Manually partition your hard disk

In the Disk Druid dialog, verify the partitioning scheme on your hard disk. If you did not choose to auto-partition your hard disk, you need to manually configure the partition scheme in this dialog.

  1. Update the partitioning layout with Disk Druid.

    There are two possible paths that can bring you to this screen:

    • You chose Auto-partitioning, and elected to review the partitioning scheme created
    • You chose Manual partitioning

    Disk Druid allows you to create, delete or modify partitions. If you are Auto-partitioning, you can augment the default scheme by creating new partitions. If you are Manually partitioning, you must create the minimum set of partitions required by Platform OCS. This includes the root, swap and export partitions. When you are satisfied with the partition layout, select Ok.
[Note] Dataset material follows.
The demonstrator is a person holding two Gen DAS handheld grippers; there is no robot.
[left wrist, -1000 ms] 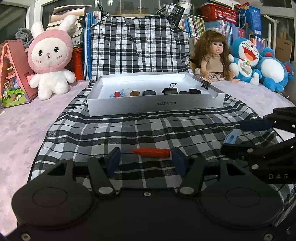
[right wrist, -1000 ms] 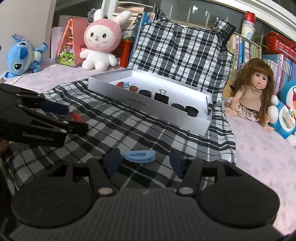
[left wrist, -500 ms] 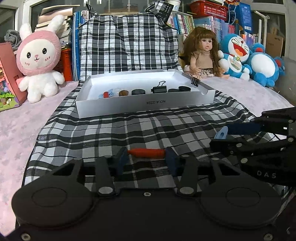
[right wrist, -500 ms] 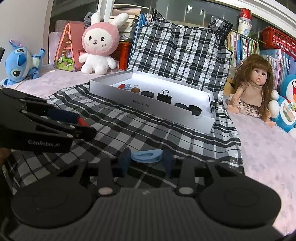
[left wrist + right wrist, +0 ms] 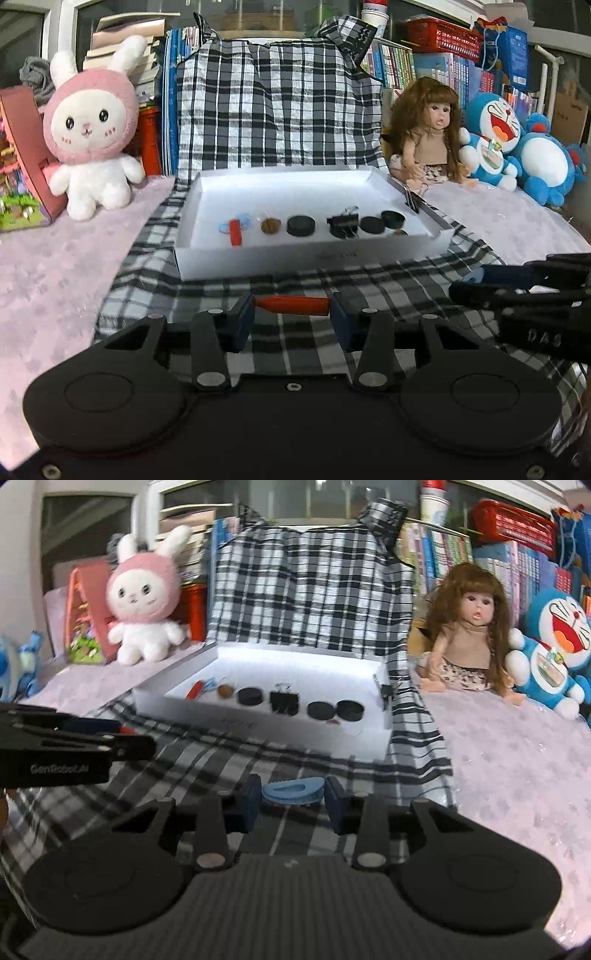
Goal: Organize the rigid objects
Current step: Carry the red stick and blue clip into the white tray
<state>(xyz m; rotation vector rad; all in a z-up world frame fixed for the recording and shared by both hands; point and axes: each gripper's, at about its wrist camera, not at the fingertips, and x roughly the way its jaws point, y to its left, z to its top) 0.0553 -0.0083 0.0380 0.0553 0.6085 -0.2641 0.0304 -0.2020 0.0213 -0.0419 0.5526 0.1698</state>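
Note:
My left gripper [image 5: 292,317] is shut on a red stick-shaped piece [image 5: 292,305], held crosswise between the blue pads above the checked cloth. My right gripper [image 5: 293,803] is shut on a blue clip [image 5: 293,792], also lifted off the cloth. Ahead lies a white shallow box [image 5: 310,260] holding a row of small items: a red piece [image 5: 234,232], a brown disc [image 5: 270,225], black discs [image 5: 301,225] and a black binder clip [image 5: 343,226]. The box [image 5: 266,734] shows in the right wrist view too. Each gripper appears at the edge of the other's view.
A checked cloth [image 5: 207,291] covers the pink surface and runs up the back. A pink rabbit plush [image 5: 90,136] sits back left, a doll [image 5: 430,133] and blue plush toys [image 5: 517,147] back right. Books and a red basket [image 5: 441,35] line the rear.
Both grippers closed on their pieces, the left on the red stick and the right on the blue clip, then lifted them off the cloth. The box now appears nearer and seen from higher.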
    Do not select RAID as Platform OCS does not support Software RAID partitioning.

  2. Select the default partition to boot for the GRUB boot loader

    The Platform OCS installer automatically adds boot entries to the GRUB boot menu for any operating systems it finds in any partitions that are preserved on the disk. This only occurs if you chose to preserve partitions. Only entries for non-Linux operating systems are added. If you like to add entries to the GRUB menu for Linux operating systems, you must add them manually after the frontend is installed.
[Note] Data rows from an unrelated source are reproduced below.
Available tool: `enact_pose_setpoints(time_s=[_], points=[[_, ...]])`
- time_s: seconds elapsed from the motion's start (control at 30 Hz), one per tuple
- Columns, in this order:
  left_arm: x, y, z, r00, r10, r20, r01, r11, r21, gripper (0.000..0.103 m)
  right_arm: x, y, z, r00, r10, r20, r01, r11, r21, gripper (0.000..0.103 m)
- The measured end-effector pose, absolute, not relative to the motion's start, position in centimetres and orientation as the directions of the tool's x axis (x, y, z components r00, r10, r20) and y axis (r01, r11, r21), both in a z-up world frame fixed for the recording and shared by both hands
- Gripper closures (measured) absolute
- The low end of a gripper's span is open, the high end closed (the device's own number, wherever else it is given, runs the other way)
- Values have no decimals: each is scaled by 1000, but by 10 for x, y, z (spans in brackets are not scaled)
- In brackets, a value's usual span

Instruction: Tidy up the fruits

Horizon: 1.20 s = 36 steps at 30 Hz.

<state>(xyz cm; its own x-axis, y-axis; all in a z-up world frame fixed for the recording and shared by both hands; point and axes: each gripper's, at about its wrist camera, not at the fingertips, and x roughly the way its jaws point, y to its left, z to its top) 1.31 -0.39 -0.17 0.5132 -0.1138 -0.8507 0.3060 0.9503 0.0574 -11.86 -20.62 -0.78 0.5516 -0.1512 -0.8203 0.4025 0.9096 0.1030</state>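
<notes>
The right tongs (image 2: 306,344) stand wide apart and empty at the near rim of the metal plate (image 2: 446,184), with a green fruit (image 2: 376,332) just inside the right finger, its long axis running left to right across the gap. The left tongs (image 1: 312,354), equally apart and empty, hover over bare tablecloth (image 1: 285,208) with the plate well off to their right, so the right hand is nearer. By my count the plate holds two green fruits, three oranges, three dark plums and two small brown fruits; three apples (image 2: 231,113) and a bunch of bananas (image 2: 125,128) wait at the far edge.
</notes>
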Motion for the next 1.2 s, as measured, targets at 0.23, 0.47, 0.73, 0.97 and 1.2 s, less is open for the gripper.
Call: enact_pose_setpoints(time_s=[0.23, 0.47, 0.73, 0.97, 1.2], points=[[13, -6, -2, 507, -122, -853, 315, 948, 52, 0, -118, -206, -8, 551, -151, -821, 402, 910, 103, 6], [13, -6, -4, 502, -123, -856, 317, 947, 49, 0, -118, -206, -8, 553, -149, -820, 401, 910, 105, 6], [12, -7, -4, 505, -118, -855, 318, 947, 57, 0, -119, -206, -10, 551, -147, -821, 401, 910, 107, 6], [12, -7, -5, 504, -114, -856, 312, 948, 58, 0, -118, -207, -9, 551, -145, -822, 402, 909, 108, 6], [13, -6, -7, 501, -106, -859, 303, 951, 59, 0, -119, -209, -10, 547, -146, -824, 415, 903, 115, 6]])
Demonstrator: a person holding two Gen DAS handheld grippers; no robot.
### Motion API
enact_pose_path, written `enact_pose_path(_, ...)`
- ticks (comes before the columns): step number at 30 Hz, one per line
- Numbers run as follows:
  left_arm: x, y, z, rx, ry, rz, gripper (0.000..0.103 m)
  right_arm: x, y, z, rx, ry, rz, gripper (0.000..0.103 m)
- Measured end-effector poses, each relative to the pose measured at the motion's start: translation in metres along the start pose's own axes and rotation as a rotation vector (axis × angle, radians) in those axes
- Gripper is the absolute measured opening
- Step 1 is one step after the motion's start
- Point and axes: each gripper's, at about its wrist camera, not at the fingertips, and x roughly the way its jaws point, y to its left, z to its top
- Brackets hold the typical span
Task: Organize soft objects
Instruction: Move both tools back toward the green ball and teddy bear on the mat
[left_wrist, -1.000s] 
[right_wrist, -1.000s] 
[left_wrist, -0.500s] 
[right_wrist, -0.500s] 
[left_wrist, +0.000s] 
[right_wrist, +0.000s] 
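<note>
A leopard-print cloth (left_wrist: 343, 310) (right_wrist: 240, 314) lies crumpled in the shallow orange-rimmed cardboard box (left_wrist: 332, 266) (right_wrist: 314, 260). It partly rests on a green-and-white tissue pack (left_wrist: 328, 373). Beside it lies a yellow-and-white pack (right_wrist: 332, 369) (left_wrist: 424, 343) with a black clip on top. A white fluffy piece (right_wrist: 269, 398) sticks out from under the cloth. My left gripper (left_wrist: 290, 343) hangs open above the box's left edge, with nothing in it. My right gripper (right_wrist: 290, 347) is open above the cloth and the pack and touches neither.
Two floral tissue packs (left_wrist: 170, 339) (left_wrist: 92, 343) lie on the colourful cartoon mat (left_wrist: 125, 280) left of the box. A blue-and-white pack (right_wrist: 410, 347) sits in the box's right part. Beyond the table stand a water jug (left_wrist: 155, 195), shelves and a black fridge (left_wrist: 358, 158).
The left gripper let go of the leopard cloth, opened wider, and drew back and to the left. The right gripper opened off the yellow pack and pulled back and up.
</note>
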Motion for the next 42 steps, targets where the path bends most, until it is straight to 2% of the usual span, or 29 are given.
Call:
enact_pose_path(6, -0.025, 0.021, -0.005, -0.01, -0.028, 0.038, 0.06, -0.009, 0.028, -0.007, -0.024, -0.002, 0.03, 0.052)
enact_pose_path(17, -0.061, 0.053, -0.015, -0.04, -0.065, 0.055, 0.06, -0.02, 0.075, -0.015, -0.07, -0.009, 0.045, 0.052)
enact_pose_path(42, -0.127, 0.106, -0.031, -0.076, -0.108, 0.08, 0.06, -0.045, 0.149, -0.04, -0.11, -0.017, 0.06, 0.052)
    To change the default partition to boot, select the partition and press F2. You can also change the label for a partition by selecting it and pressing Edit.
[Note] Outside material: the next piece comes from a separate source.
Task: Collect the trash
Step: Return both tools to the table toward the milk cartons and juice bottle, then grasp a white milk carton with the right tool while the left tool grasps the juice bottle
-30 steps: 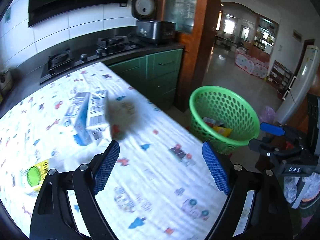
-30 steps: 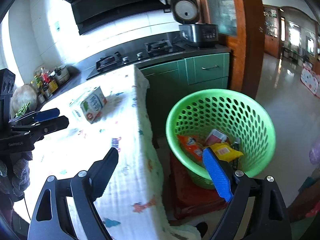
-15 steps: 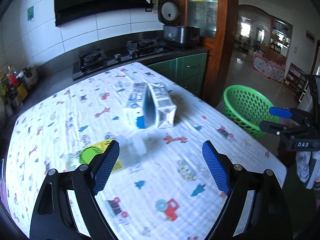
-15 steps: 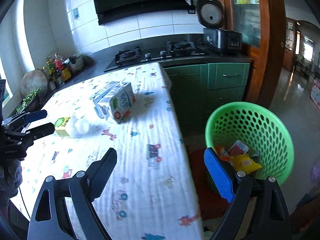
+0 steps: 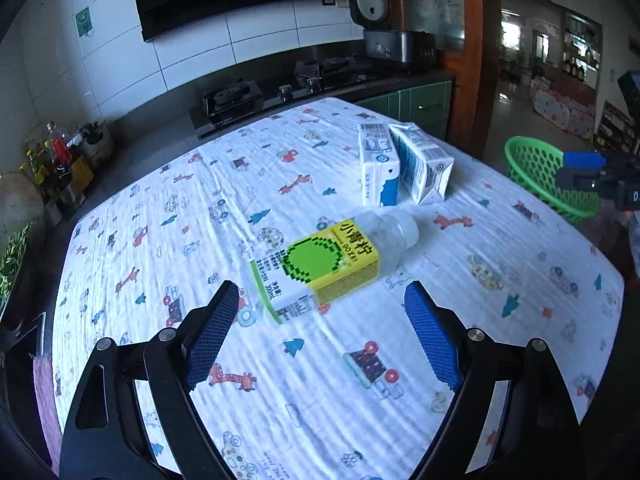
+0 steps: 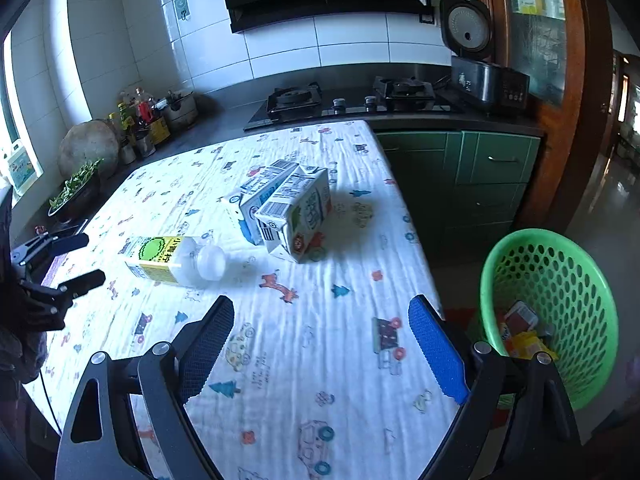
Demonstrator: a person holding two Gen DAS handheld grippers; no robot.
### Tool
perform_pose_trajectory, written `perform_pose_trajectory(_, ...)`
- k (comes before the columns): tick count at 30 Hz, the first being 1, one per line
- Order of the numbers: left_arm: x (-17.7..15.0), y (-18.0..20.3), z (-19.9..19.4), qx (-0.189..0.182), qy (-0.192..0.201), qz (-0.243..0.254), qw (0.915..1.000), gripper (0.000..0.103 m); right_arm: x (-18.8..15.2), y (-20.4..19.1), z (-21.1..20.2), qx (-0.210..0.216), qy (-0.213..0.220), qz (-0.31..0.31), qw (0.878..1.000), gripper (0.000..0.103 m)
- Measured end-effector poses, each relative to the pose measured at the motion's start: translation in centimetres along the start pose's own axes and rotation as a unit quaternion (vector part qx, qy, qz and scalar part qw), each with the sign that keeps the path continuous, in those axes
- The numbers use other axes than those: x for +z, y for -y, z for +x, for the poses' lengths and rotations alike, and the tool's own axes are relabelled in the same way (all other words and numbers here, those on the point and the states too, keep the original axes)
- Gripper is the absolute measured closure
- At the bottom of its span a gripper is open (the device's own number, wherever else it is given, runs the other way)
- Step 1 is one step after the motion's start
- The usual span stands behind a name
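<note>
A clear plastic bottle with a yellow and green label lies on its side on the patterned tablecloth, just ahead of my open left gripper. Two milk cartons lie side by side farther off. From the right wrist view the bottle is ahead to the left and the cartons straight ahead. My right gripper hangs open and empty over the table's near edge. A green mesh basket with several wrappers stands on the floor to the right.
A dark counter with a gas hob, a rice cooker and jars runs behind the table. Green cabinets stand past the table's far right edge. The left gripper shows at the right wrist view's left edge.
Both views have swung left, away from the basket and over the table. The bottle has come to sit right before the left gripper, and the cartons now face the right gripper.
</note>
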State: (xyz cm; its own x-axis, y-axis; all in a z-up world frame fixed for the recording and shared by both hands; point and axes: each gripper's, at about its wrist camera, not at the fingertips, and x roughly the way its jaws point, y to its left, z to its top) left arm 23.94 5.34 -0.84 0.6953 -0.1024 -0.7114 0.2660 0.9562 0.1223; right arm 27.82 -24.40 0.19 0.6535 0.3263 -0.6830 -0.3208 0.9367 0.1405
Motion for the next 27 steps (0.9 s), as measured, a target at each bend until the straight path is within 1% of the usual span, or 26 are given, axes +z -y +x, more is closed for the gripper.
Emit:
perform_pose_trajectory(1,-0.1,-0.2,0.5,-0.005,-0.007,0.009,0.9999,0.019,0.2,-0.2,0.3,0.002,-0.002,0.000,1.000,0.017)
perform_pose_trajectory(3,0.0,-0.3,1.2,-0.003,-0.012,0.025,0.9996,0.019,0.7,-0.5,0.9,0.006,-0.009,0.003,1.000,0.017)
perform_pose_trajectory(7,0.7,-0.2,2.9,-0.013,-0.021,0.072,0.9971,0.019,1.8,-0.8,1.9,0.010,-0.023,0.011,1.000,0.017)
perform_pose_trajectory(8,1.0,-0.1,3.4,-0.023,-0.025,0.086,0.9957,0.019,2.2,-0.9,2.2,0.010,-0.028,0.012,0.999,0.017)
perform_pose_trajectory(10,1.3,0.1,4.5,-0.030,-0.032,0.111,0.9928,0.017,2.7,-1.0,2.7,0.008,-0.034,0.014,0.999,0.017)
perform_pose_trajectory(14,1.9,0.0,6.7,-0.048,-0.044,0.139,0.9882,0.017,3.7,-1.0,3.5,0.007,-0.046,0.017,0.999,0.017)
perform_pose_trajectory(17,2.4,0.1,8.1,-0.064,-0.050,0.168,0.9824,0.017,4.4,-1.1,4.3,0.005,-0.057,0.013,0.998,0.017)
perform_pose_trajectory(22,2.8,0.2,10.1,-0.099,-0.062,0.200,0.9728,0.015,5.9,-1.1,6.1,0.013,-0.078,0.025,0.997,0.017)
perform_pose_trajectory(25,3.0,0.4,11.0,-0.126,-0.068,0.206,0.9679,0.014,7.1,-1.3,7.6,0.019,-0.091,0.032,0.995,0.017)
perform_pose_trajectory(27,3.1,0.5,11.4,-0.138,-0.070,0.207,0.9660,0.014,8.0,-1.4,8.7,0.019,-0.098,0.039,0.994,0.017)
Completing the Installation
  1. In the Network Configuration for eth0 and eth1 dialogs, specify the IP address for the Private (eth0) and Public (eth1) Ethernet interfaces

    A Platform OCS frontend requires two Ethernet interfaces to work correctly. The next two screens ask the user to enter the IP address and Netmask for the private and public interfaces.

    For the private interface, only class-based networks are supported. Classless Inter-Domain Routing (CIDR) is not supported (e.g. subnetting or supernetting). The following is a list of valid Netmask values and the number of hosts each Netmask value supports. Choose the Netmask value that is appropriate for your cluster size.

    Class Netmask value Number of hosts in the network
    A
    255.0.0.0
    16777214
    B
    255.255.0.0
    65534
    C
    255.255.255.0
    254

    For the public interface, you need to contact your IT department to obtain a static IP address for the frontend, and the corresponding Netmask value. You cannot configure the frontend to use an IP address obtained via DHCP.

  2. In the Miscellaneous Network Settings dialog, specify your gateway and DNS IP addresses.

    You may need to contact your IT department to obtain these addresses for your network.

  3. In the Time Configuration dialog, select your time zone from the list of servers and specify your network time server. If your node uses UTC time, select System clock uses UTC.
  4. In the Root Password dialog, select a root password that you will remember.

The installer will format the disk, copy the rolls from the DVD (and any other CD/DVDs you inserted) onto the disk, and install the packages.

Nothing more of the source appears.